§ PROBLEM DETAILS
Would you print the records below from the first line through the line containing "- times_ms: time", skipping the pictures?

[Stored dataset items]
● ● ● ● ● ● ●

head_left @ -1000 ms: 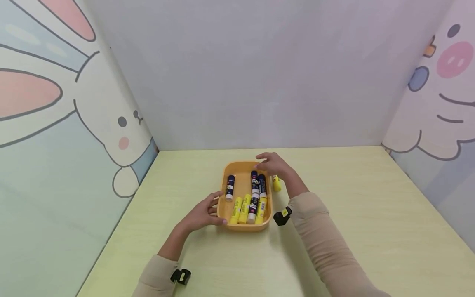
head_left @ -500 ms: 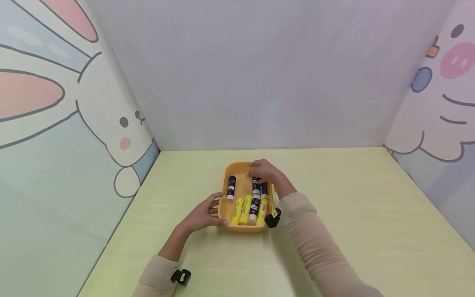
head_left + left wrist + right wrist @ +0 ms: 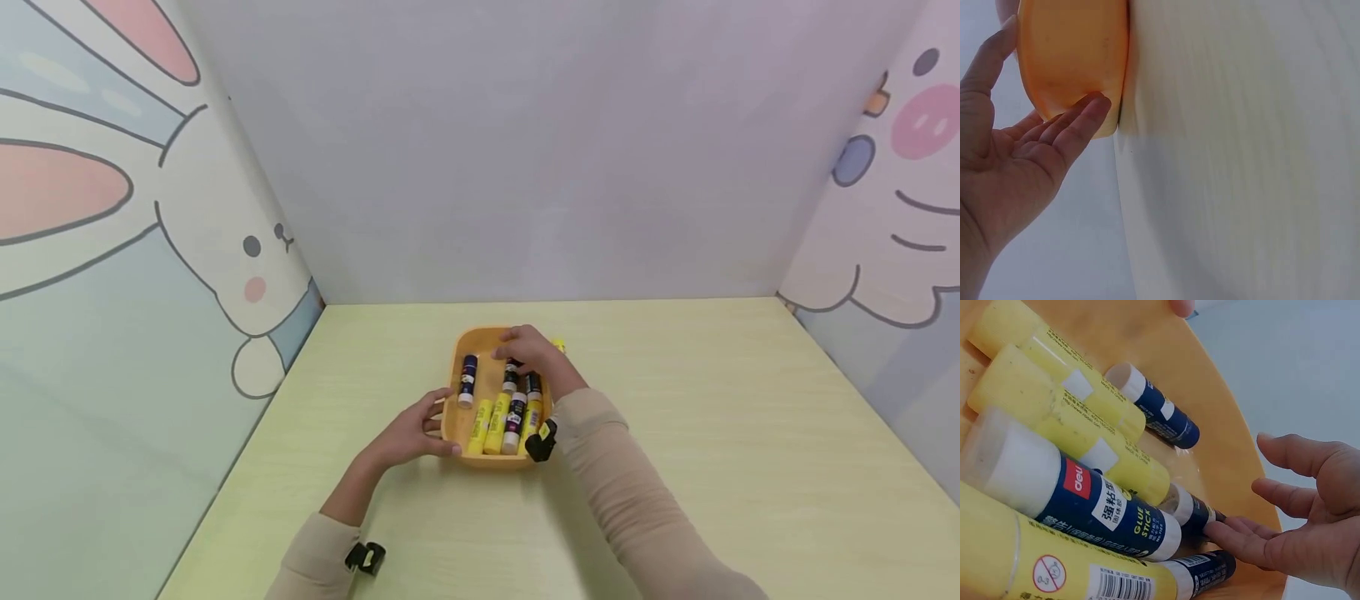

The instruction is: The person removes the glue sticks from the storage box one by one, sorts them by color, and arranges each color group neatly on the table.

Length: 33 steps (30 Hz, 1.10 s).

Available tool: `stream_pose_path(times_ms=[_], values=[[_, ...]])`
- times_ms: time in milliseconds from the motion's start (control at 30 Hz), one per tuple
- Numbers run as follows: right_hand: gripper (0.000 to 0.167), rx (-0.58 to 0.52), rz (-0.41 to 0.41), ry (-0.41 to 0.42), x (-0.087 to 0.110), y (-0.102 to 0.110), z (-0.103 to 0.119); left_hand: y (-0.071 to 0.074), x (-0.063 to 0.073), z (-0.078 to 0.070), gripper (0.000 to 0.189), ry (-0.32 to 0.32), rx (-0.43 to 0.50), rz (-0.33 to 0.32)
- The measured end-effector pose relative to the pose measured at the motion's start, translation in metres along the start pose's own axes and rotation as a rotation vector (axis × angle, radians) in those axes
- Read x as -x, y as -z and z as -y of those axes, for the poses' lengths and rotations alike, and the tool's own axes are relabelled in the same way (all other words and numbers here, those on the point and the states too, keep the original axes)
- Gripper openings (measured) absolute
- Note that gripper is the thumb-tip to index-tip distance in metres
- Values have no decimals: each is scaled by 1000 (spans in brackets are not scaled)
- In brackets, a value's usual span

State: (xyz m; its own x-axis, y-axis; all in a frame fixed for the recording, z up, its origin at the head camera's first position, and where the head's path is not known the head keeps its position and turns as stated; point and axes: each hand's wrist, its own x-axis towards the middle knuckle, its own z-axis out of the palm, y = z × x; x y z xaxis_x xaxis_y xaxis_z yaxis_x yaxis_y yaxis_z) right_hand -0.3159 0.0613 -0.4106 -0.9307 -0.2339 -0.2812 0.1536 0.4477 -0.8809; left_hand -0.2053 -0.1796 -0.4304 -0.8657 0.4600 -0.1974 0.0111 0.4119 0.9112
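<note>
An orange tray [image 3: 488, 377] sits at the lower centre of the head view, on a pale table [image 3: 720, 433]. The person's left hand [image 3: 408, 432] lies with spread fingers against the tray's left side; in the left wrist view its fingertips touch the outer wall. The right hand [image 3: 534, 350] reaches over the tray's upper right, a fingertip against a blue glue stick [image 3: 1192, 511]; whether it pinches the stick cannot be told. Its two uppermost fingers in the right wrist view are spread apart. Along the tray's lower part lie three yellow glue sticks [image 3: 497, 423] and a thick navy glue stick [image 3: 514, 423]. A second blue stick [image 3: 467, 382] rests alone at the tray's left, and a third [image 3: 533, 385] near its right wall. A rabbit drawing [image 3: 217, 242] fills the left of the frame.
</note>
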Motion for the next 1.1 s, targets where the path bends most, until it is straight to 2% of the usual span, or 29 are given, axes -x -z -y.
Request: stream_pose_path(times_ms=[100,333,433,733,1100], values=[[54,-42,-9,-19,-2,-3,0,1,-3,5,92,4,-11,1],[55,-87,-45,-55,-7,-7,-2,1,-4,9,91,6,-13,2],[54,-101,-37,-54,-10,-8,-3,2,-4,10,92,2,-7,5],[43,-41,-22,-72,-14,-9,-2,3,-3,8,91,-7,12,20],[47,-29,52,-59,-21,-15,-1,4,-3,6,90,-8,19,24]])
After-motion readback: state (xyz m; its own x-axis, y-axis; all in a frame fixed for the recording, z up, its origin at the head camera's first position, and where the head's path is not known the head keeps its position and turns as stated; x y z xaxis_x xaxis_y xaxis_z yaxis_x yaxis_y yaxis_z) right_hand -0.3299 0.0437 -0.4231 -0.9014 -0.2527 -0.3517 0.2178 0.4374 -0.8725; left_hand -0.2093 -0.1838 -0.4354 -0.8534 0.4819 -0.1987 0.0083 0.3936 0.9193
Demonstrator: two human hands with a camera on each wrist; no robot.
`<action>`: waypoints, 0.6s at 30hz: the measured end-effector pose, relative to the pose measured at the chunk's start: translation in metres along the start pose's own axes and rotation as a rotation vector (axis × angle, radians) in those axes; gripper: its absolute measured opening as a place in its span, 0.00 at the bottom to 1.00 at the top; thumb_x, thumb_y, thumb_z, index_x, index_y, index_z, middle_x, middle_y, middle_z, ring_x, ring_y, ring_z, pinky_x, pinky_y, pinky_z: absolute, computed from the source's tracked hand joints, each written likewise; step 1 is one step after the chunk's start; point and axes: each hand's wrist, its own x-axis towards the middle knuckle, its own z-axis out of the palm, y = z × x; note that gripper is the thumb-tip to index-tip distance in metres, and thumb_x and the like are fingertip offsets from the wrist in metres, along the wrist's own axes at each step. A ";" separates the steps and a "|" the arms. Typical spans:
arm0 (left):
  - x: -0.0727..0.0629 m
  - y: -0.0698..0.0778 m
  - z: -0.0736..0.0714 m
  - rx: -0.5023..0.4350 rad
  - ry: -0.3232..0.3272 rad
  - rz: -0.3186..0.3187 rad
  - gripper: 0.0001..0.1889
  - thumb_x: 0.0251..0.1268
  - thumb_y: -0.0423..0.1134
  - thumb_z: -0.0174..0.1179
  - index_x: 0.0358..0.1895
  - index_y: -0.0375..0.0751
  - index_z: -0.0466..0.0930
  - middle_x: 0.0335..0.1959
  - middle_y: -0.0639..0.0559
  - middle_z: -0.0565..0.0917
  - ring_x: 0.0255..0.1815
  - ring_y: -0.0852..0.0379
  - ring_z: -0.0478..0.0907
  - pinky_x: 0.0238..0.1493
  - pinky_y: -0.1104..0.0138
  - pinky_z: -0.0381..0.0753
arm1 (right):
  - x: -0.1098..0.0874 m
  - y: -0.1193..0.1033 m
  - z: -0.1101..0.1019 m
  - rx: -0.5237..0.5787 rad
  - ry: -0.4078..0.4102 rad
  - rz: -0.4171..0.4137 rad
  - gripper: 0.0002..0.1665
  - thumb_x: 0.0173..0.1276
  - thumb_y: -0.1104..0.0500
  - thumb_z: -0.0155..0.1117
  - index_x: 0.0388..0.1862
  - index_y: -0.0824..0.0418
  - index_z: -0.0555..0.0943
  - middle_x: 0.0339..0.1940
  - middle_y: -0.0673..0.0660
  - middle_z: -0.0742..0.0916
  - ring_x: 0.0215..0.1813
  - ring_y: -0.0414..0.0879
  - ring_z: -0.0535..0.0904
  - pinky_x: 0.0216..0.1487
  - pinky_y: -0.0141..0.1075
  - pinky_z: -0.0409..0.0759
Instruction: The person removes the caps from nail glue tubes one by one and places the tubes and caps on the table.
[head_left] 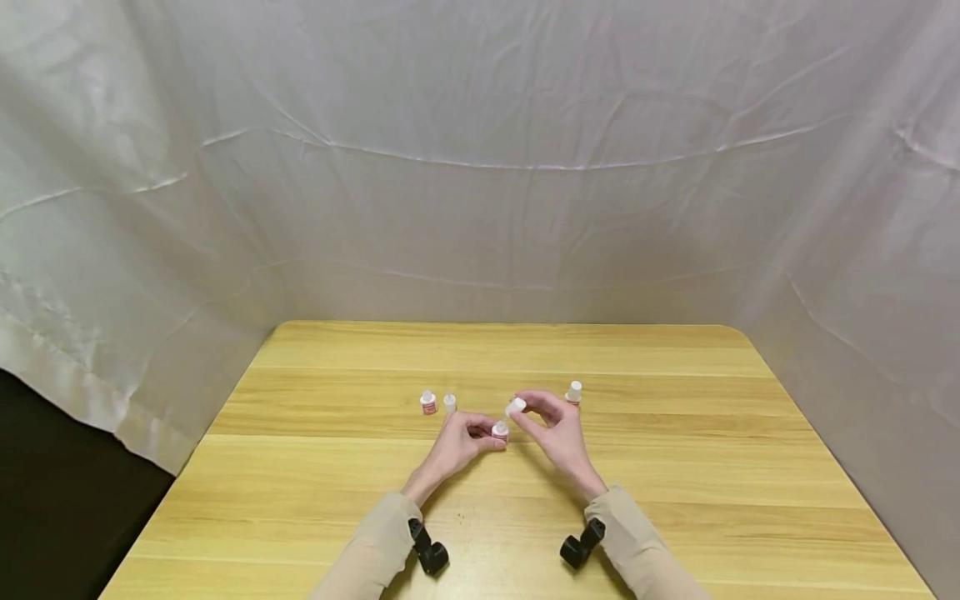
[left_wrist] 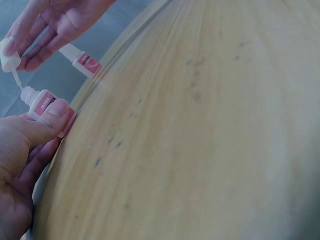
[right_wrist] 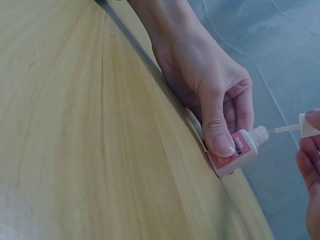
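Note:
My left hand grips a small white bottle with a pink label, thumb across its front. The bottle stands at the table surface, its threaded neck uncapped. Above and to the right of it, my right hand pinches a white brush cap between thumb and fingers. A thin pale stem runs from the cap down to the bottle's mouth, its tip right at the opening. In the head view the cap is tilted toward the bottle.
Beyond my left hand are an uncapped pink-labelled bottle and a separate white cap. A capped bottle stands just behind my right hand. Pale curtains enclose the wooden table at the back and sides.

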 end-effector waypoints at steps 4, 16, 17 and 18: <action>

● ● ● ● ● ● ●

§ EXERCISE ANSWER
head_left @ -1000 ms: 
head_left @ -500 ms: 
head_left + left wrist + right wrist @ +0 ms: 

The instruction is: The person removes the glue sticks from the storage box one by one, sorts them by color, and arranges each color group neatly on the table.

Length: 33 steps (30 Hz, 1.10 s).

Available tool: `stream_pose_path(times_ms=[_], values=[[_, ...]])`
- times_ms: time in milliseconds from the motion's start (control at 30 Hz), one per tuple

The required answer is now complete.